R Companion to Discrete Choice Methods with Simulation

Author

Dan Yavorsky

Warning

This is an early draft. The book is incomplete. Every aspect of it is subject to change. Many things might be incorrect. Are you sure you want to read this yet?

Welcome

You don’t understand it, until you have coded it.

It’s a mantra that my mentors instilled in me in graduate school, and one that I propagate on my students today. I believe it in deeply. If you want to understand a statistical model, it is insufficient to interact with the model only through pen and paper, no matter how well you organize the subscripts or how masterfully you interweave elements of the Greek and Roman alphabets. To really understand a statistical model, you need to be able to simulate data from the model, and then take that simulated data to an estimation routine that enables you to recover the parameters of interest.

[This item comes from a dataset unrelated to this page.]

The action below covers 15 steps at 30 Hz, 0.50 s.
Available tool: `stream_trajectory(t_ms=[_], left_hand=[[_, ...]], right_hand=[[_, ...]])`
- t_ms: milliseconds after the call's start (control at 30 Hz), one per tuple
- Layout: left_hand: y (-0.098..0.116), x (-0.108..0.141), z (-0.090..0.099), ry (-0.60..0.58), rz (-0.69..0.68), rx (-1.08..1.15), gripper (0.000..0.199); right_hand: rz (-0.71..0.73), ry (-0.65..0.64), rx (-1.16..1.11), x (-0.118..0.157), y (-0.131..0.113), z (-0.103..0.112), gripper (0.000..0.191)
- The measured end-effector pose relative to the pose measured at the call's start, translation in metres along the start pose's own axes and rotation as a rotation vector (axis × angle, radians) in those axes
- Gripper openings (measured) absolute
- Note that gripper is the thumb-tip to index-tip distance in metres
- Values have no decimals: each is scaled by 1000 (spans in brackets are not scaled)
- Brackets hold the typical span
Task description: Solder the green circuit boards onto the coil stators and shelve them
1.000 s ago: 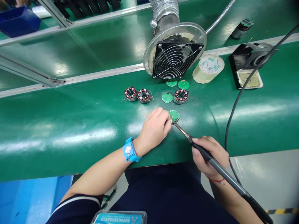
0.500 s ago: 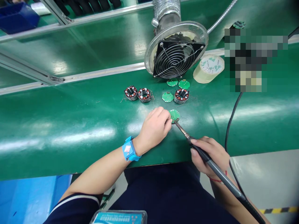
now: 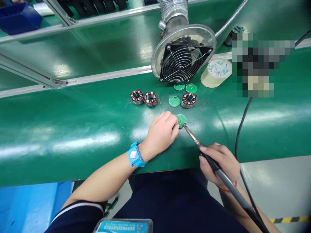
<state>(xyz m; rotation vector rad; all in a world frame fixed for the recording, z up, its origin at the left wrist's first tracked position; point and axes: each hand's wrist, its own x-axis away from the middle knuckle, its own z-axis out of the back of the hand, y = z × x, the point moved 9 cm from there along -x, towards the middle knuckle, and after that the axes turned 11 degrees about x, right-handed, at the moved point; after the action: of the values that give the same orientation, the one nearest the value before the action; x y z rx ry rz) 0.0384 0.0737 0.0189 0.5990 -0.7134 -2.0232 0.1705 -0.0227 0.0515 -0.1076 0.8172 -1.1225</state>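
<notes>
here we are looking down at our own two hands on a glossy green bench mat (image 3: 73, 129). our left hand (image 3: 160, 132), with a blue antistatic wrist strap (image 3: 134, 155) on the wrist, is resting on the mat with its fingers curled in and the fingertips pinching against the near left edge of a small round green circuit board (image 3: 182, 120); we are seeing only that the fingertips are closed together at the board's rim, not how much of it they are gripping. the board is lying flat on the mat, just in front of the bench edge and between our two hands.

our right hand (image 3: 220, 161) is wrapping closed around the dark handle of a soldering iron (image 3: 211, 161), pen fashion, with the fingers fully folded on it. the iron's metal tip is slanting up and left and is touching the near right edge of the board. its black cable (image 3: 239, 129) is curving away to the right.

beyond the board, three more round green boards (image 3: 174, 101) are lying near a wound motor stator (image 3: 189, 99), and two further stators (image 3: 143, 97) are sitting side by side to the left, touching or nearly so. behind them a fume extractor fan (image 3: 183, 55) with a wire grille is tilting toward us on a ribbed silver duct. a roll of clear tape (image 3: 216, 72) is lying just right of it. the area farther right is pixelated, so we cannot tell what is there.
</notes>
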Motion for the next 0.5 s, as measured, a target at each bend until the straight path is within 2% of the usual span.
stream_trajectory(t_ms=[133, 267, 400, 500], left_hand=[[0, 0, -1, 18, -14, -39, 13], [2, 0, -2, 28, -26, -79, 14], [2, 1, -1, 28, -10, -42, 14], [-10, -1, 3, 26, 79, 200, 3]], right_hand=[[-50, 65, 73, -2, 7, 9, 49], [-66, 80, 67, -3, 16, 6, 57], [-147, -15, -22, -6, 27, -6, 58], [-214, -101, -146, -12, 31, -15, 55]])
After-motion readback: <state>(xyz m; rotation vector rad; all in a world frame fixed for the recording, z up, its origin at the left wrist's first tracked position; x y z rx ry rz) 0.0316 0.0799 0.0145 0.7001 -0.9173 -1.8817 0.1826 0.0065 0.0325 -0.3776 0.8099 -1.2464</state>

This is something you learn to do in graduate school. But, unless you have one of the most caring and pedagogical advisers, no one teaches it to you! Instead, it’s a skill that students develop independently and inefficiently between classes and assignment due dates or, in my case, after I was knee-deep in my dissertation research. There is a tremendous imbalance between how immensely important this skill is and the lack of time and instruction dedicated to it.¹ That imbalance is the motivation for this book.

I address this gap in the specific domain of Discrete Choice Modeling. I do so alongside Kenneth Train’s masterful text Discrete Choice Methods with Simulation (Second Edition) freely available online at https://eml.berkeley.edu/books/choice2.html.

Train and I align in our thinking:

“…the true value of the new approach to choice modeling is the ability to create tailor-made models. The computation and programming steps that are needed to implement a new model are usually not difficult. An important goal of the book is to teach these skills as an integral part of the exposition of the models themselves.”²

What is “not that difficult” for an experienced researcher can be immensely difficult for a typical graduate student. The aim of this book is to ease that difficulty. I demonstrate R code alongside the math. You will see Train’s pseudo-code transformed into working R code. No mysteries will remain. The goal, in fact, is to provide you with much of the same instruction that Train’s students received when taking his course. To borrow a quote Quintilian, Cobbett, Cooke, and many others: my goal is to take you through the process of programming the simulation and estimation of discrete choice models not so that you can understand, but so that you cannot possibly misunderstand.

How to read this book

As the title suggests, the structure, topics, and organization of this book parallel Train (2009). You should read — or most likely, re-read — one chapter from Train (2009) and then read and work through the corresponding chapter here, alternating between our texts. Do not simply read this book from start to finish without frequently returning to Train (2009). Doing so only deprives you of the intended experience and likely dramatically reduces the amount you will learn from the process.

In addition, I strongly encourage you write or copy the code as you work though this book. I would mandate this if I could, but I’m not sitting there next to you and so I must settle for simply sharing my encouragement. Write the code. Play with the code. Break the code. Make it your own. That behavior is where deep understanding comes from, not from highlighting the occasional sentence or equation you find important.

Prerequisites

This book is intended for a narrow audience, predominantly graduate students with an interest in discrete choice modelling who will find value from seeing and interacting with the programmatic implementation of the multinomial logit and its extended family of related models. In other words, someone who read Train (2009) and thought how would I code that?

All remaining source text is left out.